Secondly, Hewitt said, the children of Durban had urged her to highlight their forced removal from areas ahead of international conferences and events. “I have watched children being removed from the city in the months before the FIFA World Cup…These children would return, sometimes days later, saying that they had been dumped, hours outside of the city, and told never to come back,” she said.

“Street children are not rubbish to be cleaned up but traumatized children who have been failed by society,” Hewitt told the delegates.

Melkonian described similar experiences: “We, the children of the streets, were chased away with sticks and stones, even by the police so we were not seen on the streets – as if we were some kind of plague.”

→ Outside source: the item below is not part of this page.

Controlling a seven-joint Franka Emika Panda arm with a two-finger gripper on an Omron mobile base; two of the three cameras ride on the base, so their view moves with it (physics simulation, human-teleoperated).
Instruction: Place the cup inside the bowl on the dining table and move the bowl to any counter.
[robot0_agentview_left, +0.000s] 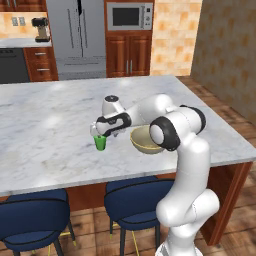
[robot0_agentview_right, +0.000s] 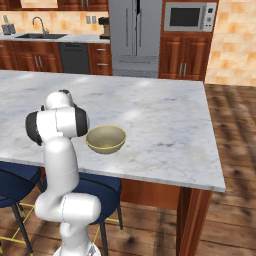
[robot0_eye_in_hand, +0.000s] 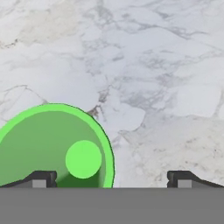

Melkonian began singing he said “to keep his spirits up” and his voice became his salvation. Eventually he was ‘talent spotted’ by a local musician and went on to have a very successful career. Hewitt too was rescued from the street by a friend who took her to a shelter where she was safe and could be educated.

The expert workshop was convened as part of a study commissioned by the Human Rights Council at its March meeting.  The Council expressed great concern that the situation of children in many part of the world remains critical and has been negatively affected by the world financial and economic crisis.  It requested the UN Human Rights office to examine a holistic, child rights and gender-based approach to protecting and promoting the rights of children working and or living on the streets.

The workshop heard the views of many including presentations on the role of sport in helping  children on the street, the problem of drug use, and views from experts working in the Ukraine, Brazil, Egypt, India, Tanzania, and  Romania,Hungary, Kenya

“I want to tell you something about the sunset,“ Melkonian said. “Normal people take moments of pleasure from looking at the sun setting in the sea, whereas for me and street children one of the cruellest, cruellest times of the day is the time of sunset.  When I finished my survival day on the streets of the city… we had no home to go to. We had no soft pillow to rest our little heads upon."